Dalam praktiknya, sampai saat ini masih terjadi tumpang-tindih pengurusan aset antara pemerintah (regulator) dan badan usaha (operator), seperti aset rel, jalan arteri, jalan tol, dan pelabuhan.
Sementara, khusus bandara, telekomunikasi, energi dan ketenagalistrikan sudah lumayan terpisah dan clear.
Seyogianya kementerian terkait cukup menyiapkan strategi dan kebijakan pengelolaan infrastruktur (politis) dibantu oleh aparatur birokrat (teknis) setingkat sekjen-dirjen (karier–permanen).
Kementerian terkait bisa bermitra dengan badan-badan pengelola dan unit pelayanan. Kementerian juga harus dapat mencegah benturan kepentingan dan untuk ini kementerian selayaknya tidak turut langsung menyelenggarakan aset infrastruktur (membangun, memelihara dan operasi) yang dikelola oleh operator, badan usaha dan unit layanan.
Fungsi penyelenggaraan (operasional) ini, harus terpisah dari kementerian dan birokrasi, wujudnya berupa badan usaha BUMN/BUMD, swasta atau badan layanan umum.
Adapun lembaga yang berperan sebagai pengikat perjanjian (contracting agency) dan wasit (badan regulator) yang mengawasi keselamatan dan persaingan usaha (ekonomi) pasca kontrak, idealnya juga harus dibuat terpisah dari kementerian induknya, birokrasi dan operator.
Tujuannya agar dalam kiprahnya, badan pengatur ini dapat menegakkan keadilan antar-sesama operator baik dalam pasar dan antar pasar (intermoda), termasuk mencegah kartel.
Seringkali badan kontrak dan regulator ini disatukan dalam suatu wadah pengatur atau otorita, seperti otorita pelabuhan dan badan pengatur jalan tol yang harus bisa tegak secara independen.

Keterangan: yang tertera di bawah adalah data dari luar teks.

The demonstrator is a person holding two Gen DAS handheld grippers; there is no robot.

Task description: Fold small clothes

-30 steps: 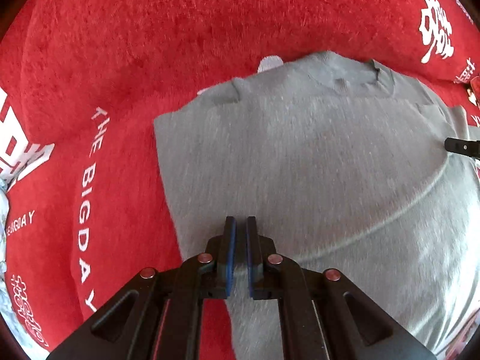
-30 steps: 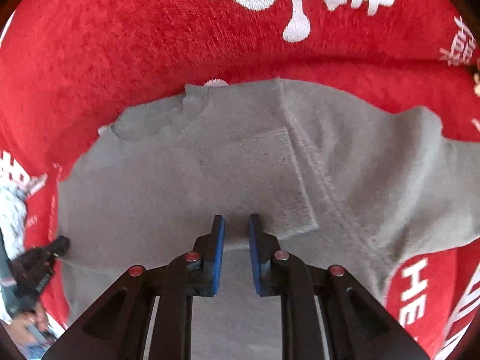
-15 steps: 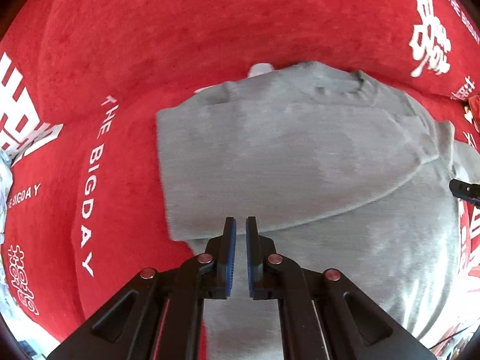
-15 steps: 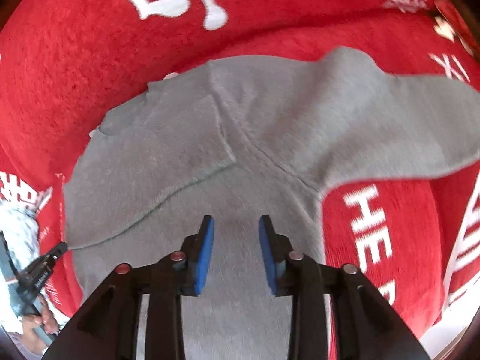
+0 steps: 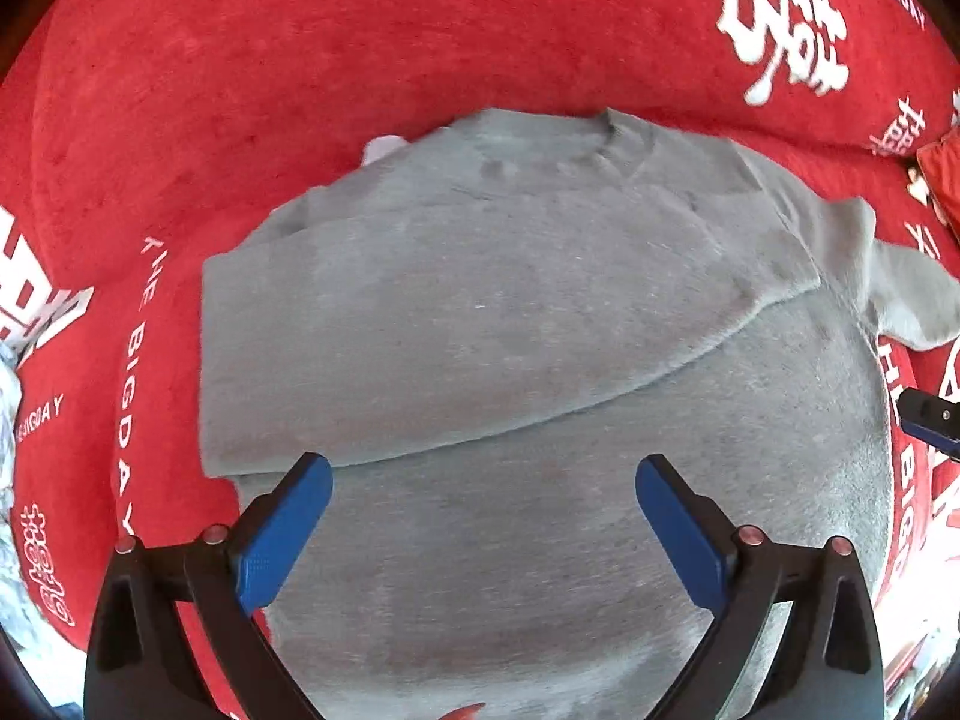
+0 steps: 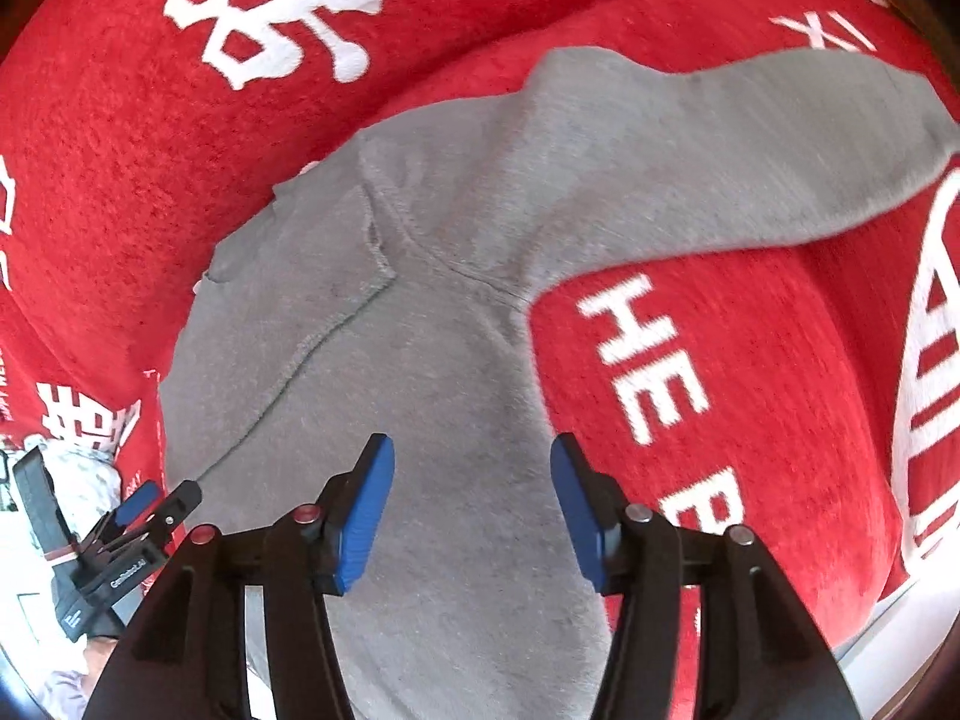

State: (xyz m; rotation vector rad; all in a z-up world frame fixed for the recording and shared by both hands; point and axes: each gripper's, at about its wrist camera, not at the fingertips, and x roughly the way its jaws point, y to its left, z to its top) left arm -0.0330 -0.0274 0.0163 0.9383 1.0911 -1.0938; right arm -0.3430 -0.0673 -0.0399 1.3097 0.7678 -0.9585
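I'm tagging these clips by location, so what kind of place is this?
Probably a home, likely a bed or sofa: a grey sweater lies on a plush red blanket printed with white characters, which reads like wedding-style bedding.

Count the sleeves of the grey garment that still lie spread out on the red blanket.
1. One sleeve stretches out flat to the right over the red plush blanket. The other side of the grey knitted garment is already folded across the body, so its sleeve is hidden.
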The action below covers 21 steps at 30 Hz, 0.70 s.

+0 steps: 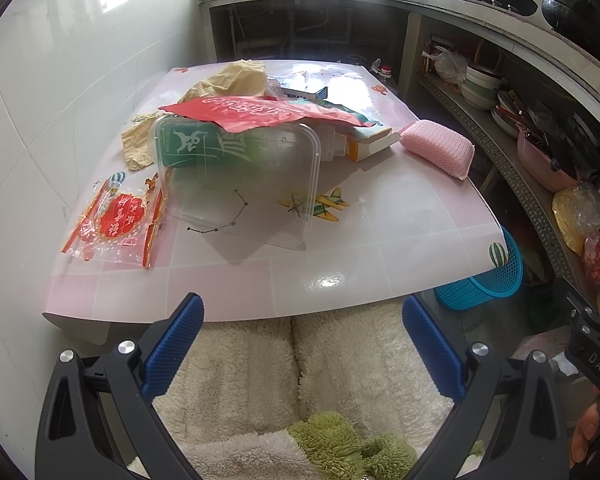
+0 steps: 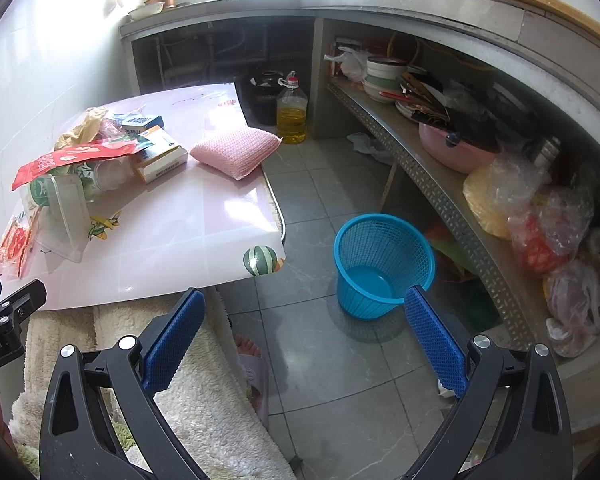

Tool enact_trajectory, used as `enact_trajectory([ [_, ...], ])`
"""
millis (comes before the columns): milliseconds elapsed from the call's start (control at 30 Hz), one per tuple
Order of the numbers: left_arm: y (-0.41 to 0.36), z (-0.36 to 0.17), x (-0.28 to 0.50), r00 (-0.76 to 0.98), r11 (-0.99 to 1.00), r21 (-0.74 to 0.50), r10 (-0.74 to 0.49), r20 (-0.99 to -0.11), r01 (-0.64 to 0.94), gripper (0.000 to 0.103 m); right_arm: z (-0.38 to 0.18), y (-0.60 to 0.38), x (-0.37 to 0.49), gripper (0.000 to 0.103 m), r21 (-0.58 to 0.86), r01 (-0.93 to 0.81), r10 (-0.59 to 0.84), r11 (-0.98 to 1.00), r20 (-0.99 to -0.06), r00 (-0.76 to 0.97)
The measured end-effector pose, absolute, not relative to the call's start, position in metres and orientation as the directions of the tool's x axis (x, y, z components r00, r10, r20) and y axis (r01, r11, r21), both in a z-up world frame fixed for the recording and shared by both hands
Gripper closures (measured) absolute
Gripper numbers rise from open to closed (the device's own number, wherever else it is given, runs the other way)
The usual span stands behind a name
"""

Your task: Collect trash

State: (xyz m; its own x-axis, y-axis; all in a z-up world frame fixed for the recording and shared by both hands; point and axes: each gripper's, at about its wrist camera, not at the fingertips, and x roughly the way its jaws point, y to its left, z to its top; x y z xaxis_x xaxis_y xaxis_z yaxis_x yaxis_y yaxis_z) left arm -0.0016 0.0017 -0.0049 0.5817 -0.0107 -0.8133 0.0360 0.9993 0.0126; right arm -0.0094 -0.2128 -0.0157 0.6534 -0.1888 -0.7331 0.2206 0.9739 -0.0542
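both jaws spread wide, holding nothing. left gripper (image 1: pixel 302 340) hangs short of the table's (image 1: pixel 380 240) near edge; trash pile at the far-left part: clear plastic lid (image 1: pixel 240 184), red wrapper (image 1: pixel 260 114), small packet (image 1: pixel 116 220) near the left edge. only the right view, past the right gripper (image 2: pixel 302 336), shows the blue basket (image 2: pixel 382 266) whole, on the floor off the table's right edge, and an oil bottle (image 2: pixel 292 110).

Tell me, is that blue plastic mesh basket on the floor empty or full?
Empty. The right wrist view looks down into the blue plastic mesh basket, standing upright beside the table, and shows only its bare bottom.
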Motion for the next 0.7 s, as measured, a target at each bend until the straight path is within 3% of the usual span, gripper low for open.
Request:
enact_trajectory([
  [700, 0.0051, -0.0042, -0.0002, 0.579, 0.999, 0.014, -0.008, -0.815, 0.032, 0.006, -0.0194, -0.2064, -0.0067, 0.008, -0.047, 0.208, -0.173, 0.977, -0.740, 0.649],
])
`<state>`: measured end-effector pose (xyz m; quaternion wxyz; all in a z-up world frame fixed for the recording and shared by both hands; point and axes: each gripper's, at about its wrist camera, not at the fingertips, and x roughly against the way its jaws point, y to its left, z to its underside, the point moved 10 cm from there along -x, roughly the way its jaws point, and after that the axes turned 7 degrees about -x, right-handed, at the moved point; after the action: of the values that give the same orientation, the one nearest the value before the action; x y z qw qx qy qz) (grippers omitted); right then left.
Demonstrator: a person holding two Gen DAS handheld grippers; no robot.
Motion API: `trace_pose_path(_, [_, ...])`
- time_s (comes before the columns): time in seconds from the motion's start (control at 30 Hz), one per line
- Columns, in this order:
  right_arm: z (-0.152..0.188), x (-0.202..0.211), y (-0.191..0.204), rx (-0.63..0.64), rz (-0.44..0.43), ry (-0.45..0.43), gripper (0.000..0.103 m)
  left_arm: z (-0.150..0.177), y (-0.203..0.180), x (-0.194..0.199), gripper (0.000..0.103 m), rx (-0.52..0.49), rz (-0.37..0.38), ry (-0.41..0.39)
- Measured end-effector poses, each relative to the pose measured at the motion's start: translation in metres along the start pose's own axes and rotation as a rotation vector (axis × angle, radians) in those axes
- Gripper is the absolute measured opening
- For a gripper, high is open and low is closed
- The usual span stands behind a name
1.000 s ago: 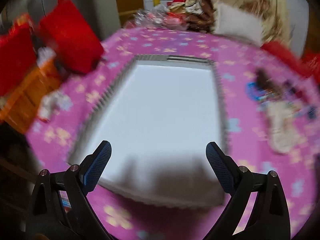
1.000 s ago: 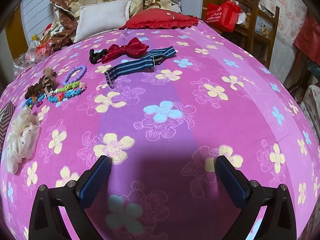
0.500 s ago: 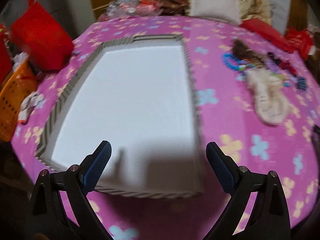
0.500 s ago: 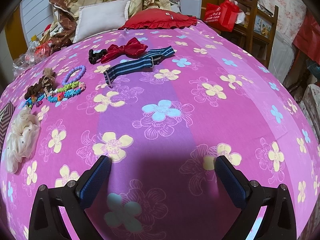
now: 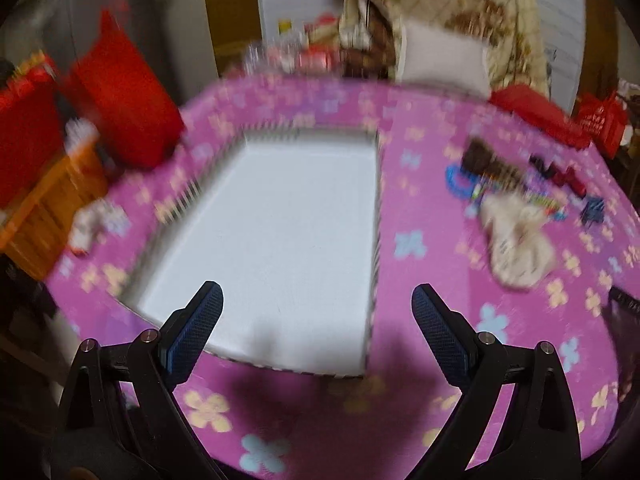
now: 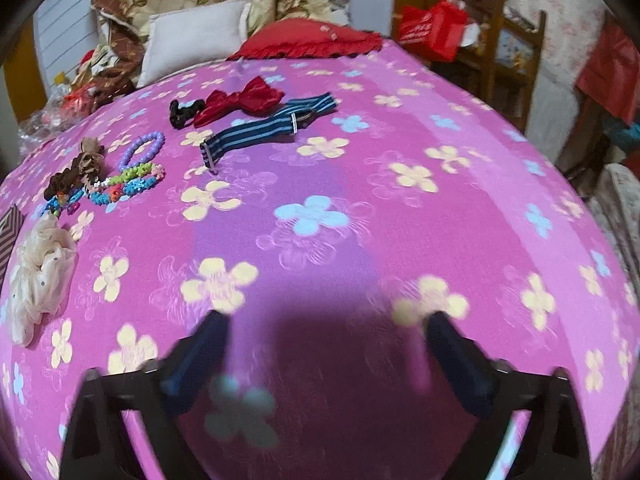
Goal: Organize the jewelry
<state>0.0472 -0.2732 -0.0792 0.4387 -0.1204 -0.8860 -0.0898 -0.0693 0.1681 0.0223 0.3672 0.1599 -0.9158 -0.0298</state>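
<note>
Both grippers, left point(image 5: 316, 320) and right point(image 6: 326, 344), hover over the bed point(image 6: 400, 220) with jaws spread and empty, the jewelry point(image 6: 120, 176) far left beside the tray point(image 5: 280, 224), apparently awaiting sorting.

Left wrist view is motion-smeared, so the accessories point(image 5: 516, 196) right of the white box point(image 5: 280, 232) can't be told apart, and the right gripper point(image 6: 326, 334) itself is blurred, box corner point(image 6: 9, 226) cut off at frame edge.
</note>
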Motion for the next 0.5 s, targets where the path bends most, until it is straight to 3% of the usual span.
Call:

Karena acapkali objek yang diatur akan menyangkut BUMN, BUMD dan badan usaha swasta.
Pasalnya, saat ini setiap sub-sektor infrastruktur memiliki pola kelembagaan yang berbeda-beda, telekomunikasi dan bandara termasuk yang paling maju dan dewasa (mature).
Untuk menjamin agar praktik tata kelola yang baik dapat diterapkan, sub-sektor lainnya masih perlu melakukan transformasi kelembagaan terutama jalan nasional, perkeretaapian dan pelabuhan, bahkan sampai saat ini belum memiliki badan pengatur.
Bila konsep kelembagaan ini diterapkan dipastikan akan mengurangi celah-celah fraud dan korupsi dalam pembangunan infrastruktur, karena kementerian terkait, unit-unit usaha dan layanan umum tadi memiliki portofolio, target kinerja dan akun yang terpisah.
Pembenahan utama yang harus dilanjutkan adalah memisahkan fungsi-fungsi institusi publik di atas dan keterbukaan melibatkan masyarakat dalam mengawasi setiap pembangunan infrastruktur strategis.